## Problem details
Reproduce verbatim the lines of the material below, starting at the line with "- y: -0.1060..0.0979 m" and ending at the line with "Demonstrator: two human", both inclusive; skip the rest.

= = =

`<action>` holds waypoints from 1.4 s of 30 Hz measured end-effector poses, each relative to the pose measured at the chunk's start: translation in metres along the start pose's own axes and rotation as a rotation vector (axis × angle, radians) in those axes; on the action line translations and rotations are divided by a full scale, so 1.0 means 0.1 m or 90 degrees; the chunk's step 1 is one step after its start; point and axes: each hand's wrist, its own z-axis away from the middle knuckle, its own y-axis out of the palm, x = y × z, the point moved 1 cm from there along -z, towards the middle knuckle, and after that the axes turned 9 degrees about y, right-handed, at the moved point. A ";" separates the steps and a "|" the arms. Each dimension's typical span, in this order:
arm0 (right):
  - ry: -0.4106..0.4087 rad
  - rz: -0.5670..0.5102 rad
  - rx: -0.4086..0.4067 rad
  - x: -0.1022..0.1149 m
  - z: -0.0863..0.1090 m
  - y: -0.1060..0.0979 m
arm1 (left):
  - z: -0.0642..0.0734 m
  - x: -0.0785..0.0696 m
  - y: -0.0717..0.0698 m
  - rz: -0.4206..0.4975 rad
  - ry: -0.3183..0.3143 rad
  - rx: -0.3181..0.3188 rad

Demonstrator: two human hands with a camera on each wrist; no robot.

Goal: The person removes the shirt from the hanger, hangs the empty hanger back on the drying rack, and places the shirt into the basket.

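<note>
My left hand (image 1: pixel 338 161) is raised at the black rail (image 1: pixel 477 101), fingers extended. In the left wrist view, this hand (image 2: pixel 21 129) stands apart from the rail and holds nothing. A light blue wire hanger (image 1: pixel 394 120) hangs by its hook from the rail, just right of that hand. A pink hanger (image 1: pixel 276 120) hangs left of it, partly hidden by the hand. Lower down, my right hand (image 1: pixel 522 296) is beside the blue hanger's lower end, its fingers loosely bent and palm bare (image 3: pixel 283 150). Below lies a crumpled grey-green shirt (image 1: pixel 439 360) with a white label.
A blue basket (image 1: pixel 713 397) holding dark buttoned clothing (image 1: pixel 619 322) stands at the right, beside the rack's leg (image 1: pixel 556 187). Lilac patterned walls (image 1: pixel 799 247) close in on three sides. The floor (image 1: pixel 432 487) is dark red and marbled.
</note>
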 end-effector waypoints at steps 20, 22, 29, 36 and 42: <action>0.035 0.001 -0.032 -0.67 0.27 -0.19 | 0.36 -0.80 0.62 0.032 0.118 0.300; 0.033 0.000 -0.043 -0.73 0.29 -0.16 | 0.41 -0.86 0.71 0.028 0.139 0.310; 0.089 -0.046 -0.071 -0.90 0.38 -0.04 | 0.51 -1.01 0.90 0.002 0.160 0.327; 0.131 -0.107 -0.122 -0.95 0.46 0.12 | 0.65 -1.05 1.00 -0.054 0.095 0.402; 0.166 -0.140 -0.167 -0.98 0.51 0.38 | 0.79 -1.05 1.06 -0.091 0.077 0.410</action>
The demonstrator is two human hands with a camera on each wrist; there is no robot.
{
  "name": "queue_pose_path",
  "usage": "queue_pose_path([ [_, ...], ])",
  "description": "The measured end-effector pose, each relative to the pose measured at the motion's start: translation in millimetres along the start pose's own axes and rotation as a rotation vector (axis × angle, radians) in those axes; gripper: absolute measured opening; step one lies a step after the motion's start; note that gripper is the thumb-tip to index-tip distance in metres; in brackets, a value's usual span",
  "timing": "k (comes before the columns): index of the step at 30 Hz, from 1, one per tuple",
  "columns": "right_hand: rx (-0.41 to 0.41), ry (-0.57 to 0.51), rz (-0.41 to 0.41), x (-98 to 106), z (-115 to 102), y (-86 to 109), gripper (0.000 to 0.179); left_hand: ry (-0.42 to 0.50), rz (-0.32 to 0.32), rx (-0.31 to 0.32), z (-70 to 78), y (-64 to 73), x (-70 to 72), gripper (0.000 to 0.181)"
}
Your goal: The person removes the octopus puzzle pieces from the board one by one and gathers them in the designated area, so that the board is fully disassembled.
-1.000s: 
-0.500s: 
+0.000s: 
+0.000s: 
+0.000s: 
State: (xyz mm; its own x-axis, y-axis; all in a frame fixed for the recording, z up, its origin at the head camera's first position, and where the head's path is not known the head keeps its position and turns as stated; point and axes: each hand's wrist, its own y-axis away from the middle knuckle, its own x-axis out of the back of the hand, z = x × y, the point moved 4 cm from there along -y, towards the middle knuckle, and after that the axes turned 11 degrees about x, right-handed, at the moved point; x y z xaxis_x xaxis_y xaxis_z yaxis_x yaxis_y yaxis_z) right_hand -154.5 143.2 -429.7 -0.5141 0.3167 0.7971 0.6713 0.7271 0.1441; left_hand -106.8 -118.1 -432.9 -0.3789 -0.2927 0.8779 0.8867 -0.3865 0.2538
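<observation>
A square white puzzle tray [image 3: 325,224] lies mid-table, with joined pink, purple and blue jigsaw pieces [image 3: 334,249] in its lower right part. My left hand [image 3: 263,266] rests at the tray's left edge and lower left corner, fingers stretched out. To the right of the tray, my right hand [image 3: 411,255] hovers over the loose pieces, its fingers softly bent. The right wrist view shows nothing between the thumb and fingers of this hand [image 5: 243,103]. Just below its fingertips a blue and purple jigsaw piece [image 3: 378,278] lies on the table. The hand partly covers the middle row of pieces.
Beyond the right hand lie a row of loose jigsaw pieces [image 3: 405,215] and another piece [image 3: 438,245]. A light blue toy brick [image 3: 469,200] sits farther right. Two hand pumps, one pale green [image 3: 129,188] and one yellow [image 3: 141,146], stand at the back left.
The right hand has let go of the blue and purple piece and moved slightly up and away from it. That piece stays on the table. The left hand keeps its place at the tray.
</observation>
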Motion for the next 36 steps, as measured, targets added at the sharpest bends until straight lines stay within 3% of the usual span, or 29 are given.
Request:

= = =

## Response to this task
  - y: -0.1060..0.0979 m
arm1 (left):
  - z: -0.0642..0.0734 m
  - x: -0.0785..0.0696 m
  - y: -0.0717..0.0698 m
  - rz: -0.4206..0.4975 rad
  - ry: -0.3183..0.3143 rad
  - rx: -0.3181..0.3188 rad

Demonstrator: two human hands with a camera on each wrist; no robot.

That concludes the output for this exercise.